I’m kind of surprised to find the similarities because what I’ve noticed most over time is the differences.
Art Stone
05/06/2024 @ 10:33 am
We will drive 30 miles one way to watch little children run, kick, squeal and laugh in two days, as they give their very best on a soccer field. It’s not just the joy of their moment that will stay with us, but a lingering wonder if they will ever look back on their youth.
There is a very slow pealing of a bell that seems now to be in the distance, its purpose unknown.
It’s better left alone.
JP Hart
05/11/2024 @ 3:03 am
jpHart
04/17/2022 @ 2:35 PM
It is about negative power — Putin’s incapacity to stand down. Our hate of Hitler. Our innocent suffer. The bold defend. Enuff: this ruble toss. Easter Sunday, Ten (10) Commandments prevail. Deep within rubble. Weather wrong. Tranquility as song.
Eternal question:
WHERE HAVE ALL THE FLOWERS GONE …?
33 degrees, 1:11 PM — an eternity off Friday’s lit sunset — last night’s moon rise — scarlet humanity blood — may we respond first — our concerted deep breath:
I thought only I now hear Jackie DeShannon:
‘What the World Needs Now is Love’. After immersion
with Brian Wilson and Gary L Usher ‘In My Room’.
All of it {once upon a time…LO;} Ron Powell’s ‘A New Mass Extinction…!’ Oddly Piano Man omitted one of his many AMENS. Hey!…thought I saw him walking…
JP Hart
05/11/2024 @ 5:14 pm
this is about as much fun as barbed wire crawls {LO;} and simulated landmines in Lackland AB early DEC’69! Hence, ‘Lil bit and me are LOUD-miming Bette Midler Greatest Hits … HEY! fresh pedicures … cyber bumpity-bumps to all pacifists … just about a year ago all left already red glare nary a CARE be afraid be AWARE vroom someday soon
Bitey
05/11/2024 @ 5:20 pm
Fun is a destination. Little is learned from it. Pain, misery, suffering, and perseverance are the journey that bring knowledge and wisdom. Don’t let fun lull you into the low orbit of dull complacency.
JP Hart
05/11/2024 @ 8:09 pm
Bill, it’s not as though we’re playing 21 on the Mayflower:
dot dot dot dash dash dash dot dot dot
A
M
E
N
koshersalaami
05/14/2024 @ 5:00 pm
Dot dash. Dash dash. Dot. Dash dot.
O etching I learned many years ago having an avid ham (radio amateur) for a grandfather and a Naval communications officer (noncom? Chief) for an uncle.
koshersalaami
05/14/2024 @ 5:01 pm
Something, not o etching
JP Hart
05/16/2024 @ 12:56 pm
Eric Clapton, Rod Stewart, Phil Collins, Bee Gees, Eagles, Foreigner 📀 Old Love Songs 70s,80s,90s
Was I just called. My father’s eyes? Why can’t I impose that Getty image of Paul Newman in Milwaukee in 1968?

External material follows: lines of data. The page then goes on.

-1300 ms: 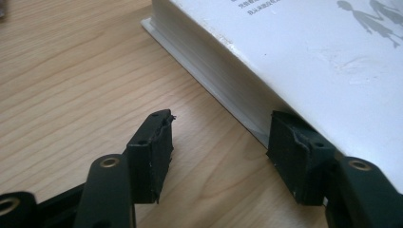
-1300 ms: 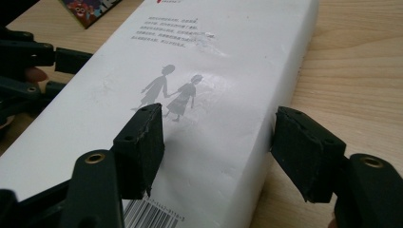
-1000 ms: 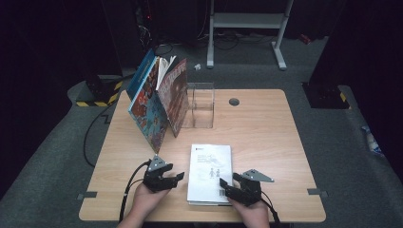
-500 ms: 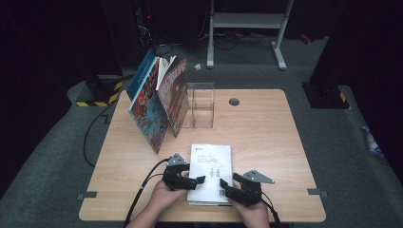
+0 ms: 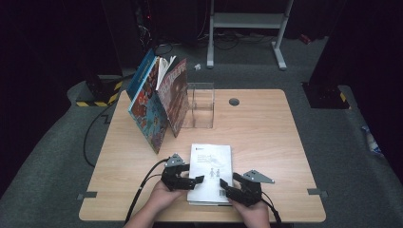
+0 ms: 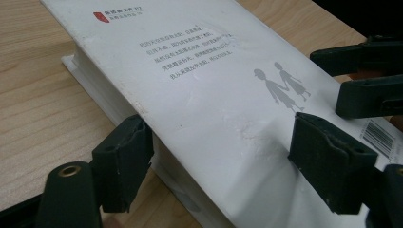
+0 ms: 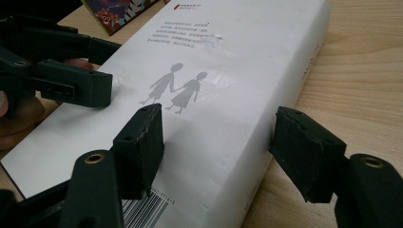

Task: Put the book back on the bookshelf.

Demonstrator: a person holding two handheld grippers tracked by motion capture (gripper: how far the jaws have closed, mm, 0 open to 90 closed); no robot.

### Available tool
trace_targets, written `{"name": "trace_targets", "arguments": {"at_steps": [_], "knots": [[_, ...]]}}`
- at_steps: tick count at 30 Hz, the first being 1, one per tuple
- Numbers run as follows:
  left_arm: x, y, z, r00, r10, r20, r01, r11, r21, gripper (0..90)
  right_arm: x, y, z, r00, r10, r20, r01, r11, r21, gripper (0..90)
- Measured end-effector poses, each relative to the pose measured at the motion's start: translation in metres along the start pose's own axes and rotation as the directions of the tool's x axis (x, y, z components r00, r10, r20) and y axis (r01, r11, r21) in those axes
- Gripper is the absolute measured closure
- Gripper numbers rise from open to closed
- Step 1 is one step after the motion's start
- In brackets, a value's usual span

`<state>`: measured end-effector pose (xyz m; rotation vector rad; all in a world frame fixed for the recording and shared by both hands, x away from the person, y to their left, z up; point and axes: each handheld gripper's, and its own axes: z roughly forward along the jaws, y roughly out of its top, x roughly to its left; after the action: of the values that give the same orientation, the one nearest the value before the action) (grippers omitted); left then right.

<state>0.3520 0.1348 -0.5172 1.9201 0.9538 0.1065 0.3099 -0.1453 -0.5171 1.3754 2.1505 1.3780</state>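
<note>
A thick white book [image 5: 210, 173] lies flat near the table's front edge, back cover up, with a barcode and two grey walking figures [image 7: 178, 92]. My left gripper [image 5: 194, 179] is open at the book's left side. In the left gripper view [image 6: 223, 161], one jaw stands beside the page edge and the other rests over the cover [image 6: 214, 85]. My right gripper [image 5: 226, 189] is open at the book's near right corner. In the right gripper view [image 7: 223, 149], one jaw is over the cover and the other hangs past the spine, above the table.
Colourful picture books [image 5: 159, 102] stand leaning at the back left, against a clear acrylic box [image 5: 199, 105]. A round cable hole [image 5: 234, 101] sits in the wooden table [image 5: 266, 142] behind them. Dark floor and a metal stand [image 5: 244, 21] lie beyond.
My left gripper has moved right from beside the book until its jaws straddle the book's left edge. The right gripper and the book have stayed put.
</note>
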Motion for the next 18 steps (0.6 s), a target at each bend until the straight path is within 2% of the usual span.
{"name": "trace_targets", "arguments": {"at_steps": [2,6,11,18], "knots": [[-0.001,0.000,0.000,1.0000,-0.009,-0.003,0.009,1.0000,0.003,23.9,0.001,0.000,0.000,1.0000,0.001,0.002,-0.001,1.000,-0.003,34.6],[-0.002,-0.001,-0.003,0.9999,0.006,-0.013,-0.006,0.9999,-0.009,26.9,0.003,0.001,-0.001,0.9997,-0.012,0.020,0.012,1.000,0.000,35.3],[0.000,-0.002,-0.010,0.9998,0.012,-0.018,-0.013,0.9992,-0.036,38.1,0.004,0.001,-0.001,0.9996,-0.010,0.025,0.010,1.000,0.001,35.3],[0.000,-0.005,-0.015,0.9973,0.070,-0.021,-0.071,0.9940,-0.083,45.4,0.003,0.002,-0.001,0.9999,-0.006,0.016,0.006,1.000,0.008,34.6]]}}
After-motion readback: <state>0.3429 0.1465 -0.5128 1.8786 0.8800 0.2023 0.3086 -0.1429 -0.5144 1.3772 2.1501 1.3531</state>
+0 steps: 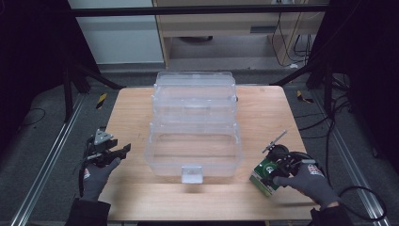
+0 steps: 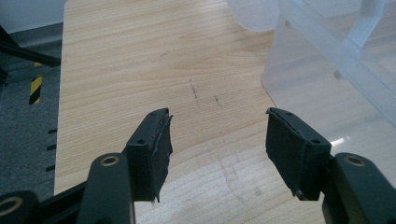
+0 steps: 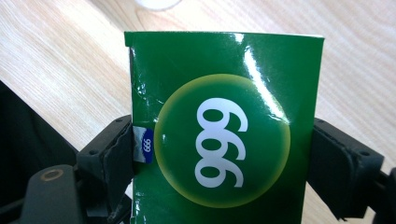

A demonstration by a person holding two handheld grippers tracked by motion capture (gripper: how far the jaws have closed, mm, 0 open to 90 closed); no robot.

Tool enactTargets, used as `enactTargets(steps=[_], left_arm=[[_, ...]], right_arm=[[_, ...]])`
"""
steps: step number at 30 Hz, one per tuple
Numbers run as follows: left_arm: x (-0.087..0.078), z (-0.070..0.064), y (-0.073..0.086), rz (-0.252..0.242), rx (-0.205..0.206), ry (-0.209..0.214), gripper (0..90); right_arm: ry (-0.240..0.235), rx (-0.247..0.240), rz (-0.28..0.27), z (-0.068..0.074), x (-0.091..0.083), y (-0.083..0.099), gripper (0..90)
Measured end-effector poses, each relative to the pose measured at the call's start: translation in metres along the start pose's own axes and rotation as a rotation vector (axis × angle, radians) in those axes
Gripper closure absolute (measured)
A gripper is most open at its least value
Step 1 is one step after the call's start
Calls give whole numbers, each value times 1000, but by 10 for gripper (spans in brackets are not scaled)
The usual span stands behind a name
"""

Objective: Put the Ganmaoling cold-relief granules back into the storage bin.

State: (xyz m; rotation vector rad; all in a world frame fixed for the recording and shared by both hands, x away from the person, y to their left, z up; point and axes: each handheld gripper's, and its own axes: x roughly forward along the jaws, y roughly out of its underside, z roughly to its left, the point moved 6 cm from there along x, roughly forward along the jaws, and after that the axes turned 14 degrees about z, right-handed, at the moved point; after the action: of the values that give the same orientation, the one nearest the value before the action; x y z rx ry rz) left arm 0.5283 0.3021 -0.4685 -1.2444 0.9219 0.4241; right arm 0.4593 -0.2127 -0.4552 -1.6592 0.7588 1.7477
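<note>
item: green carton (image 3: 224, 130) marked 999, at the near right edge of the table (image 1: 263, 113), just right of the clear storage box (image 1: 195, 127); right gripper (image 1: 277, 172) clamped across its two side walls. likely light, glossy thin card that dents under pressure, so best gripped mid-body, gently. left gripper (image 2: 217, 133) spread wide, holding nothing, over bare wood.

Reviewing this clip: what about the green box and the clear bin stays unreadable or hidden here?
- Green box, right gripper view: lower part cut off by the bottom edge; small print on the blue side label too small to read.
- Green box, high view: partly covered by the right gripper and gloved hand.
- Clear bin, high view: latch blurred.
- Clear bin, left gripper view: cut off by the right edge.
</note>
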Motion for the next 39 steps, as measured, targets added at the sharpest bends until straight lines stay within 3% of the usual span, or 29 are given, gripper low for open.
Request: enactTargets(steps=[10, 22, 31, 39], left_arm=[[1, 0, 1, 7, 2, -1, 393], [2, 0, 1, 8, 6, -1, 392], [2, 0, 1, 11, 4, 0, 391], [3, -1, 2, 15, 5, 3, 390]], right_arm=[[22, -1, -60, -4, -18, -5, 176], [68, -12, -123, -13, -57, -11, 175], [119, -49, -180, -15, -90, -20, 175], [144, -96, -187, -15, -109, -30, 175]])
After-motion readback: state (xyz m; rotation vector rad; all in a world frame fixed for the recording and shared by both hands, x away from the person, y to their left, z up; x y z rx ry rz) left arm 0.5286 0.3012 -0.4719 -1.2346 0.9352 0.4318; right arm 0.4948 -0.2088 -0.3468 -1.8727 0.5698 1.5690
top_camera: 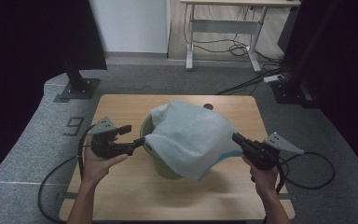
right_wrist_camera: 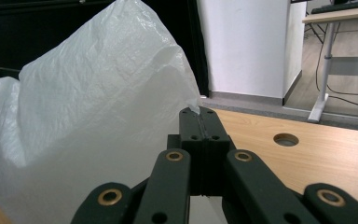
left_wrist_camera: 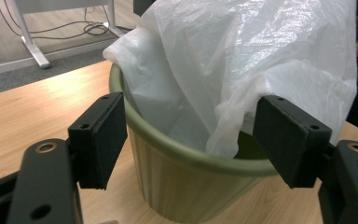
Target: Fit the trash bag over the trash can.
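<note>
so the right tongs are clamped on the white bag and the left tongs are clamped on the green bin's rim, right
Not quite. The left tongs are open, their jaws standing apart before the green bin, as the left gripper view shows. The right tongs are indeed clamped on the white bag.

I am looking into a lab or recording room set up for data capture. My wooden table (top_camera: 121, 186) stands on grey carpet (top_camera: 28, 140), flanked by black curtains (top_camera: 23, 42) and black stand bases (top_camera: 78, 88). Beyond its far edge I see a white wall (top_camera: 130, 25), a height-adjustable desk (top_camera: 223, 28) and loose cables (top_camera: 235, 46) on the floor.
</note>
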The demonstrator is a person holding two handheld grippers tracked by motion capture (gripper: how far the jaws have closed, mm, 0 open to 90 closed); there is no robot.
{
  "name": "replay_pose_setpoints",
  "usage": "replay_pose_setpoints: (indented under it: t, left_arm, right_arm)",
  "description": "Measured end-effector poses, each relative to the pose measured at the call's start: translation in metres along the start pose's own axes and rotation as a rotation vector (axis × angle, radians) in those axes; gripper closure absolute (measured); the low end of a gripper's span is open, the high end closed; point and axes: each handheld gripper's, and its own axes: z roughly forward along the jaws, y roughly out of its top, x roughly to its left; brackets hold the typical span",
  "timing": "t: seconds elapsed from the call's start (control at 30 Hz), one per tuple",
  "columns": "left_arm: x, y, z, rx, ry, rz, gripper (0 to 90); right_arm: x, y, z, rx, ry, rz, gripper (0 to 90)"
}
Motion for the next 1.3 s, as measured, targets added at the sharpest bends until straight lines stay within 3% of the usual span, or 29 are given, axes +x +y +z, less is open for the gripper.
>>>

Bill, Koshersalaami, the old love songs here upon are over toned with absolute tranquility dai dai dai 0 LO:}
I AM back with Beach Radio; today’s brass ring is euphonious audio/visual therapy albeit several of the older-wiser in my audience have visual challenges … one of my profound ‘edenics’ is prone to a keen paraphrase of Dylan Thomas’ ‘ONE WARM SATURDAY’ and she insists on tossing her Trivial Pursuit cards in that bowler. We just took delivery of Smoothie Kings and ignited our session with: !CHICKEN BONES! & all those straw wrappers a-blowinin-the-wind
JP Hart
05/16/2024 @ 1:43 pm
!flags & fifes!
MAY B Club Random will (keep-looking over that four-leaf clover, Bill!) and interview Lorien Pratt, Ph.D!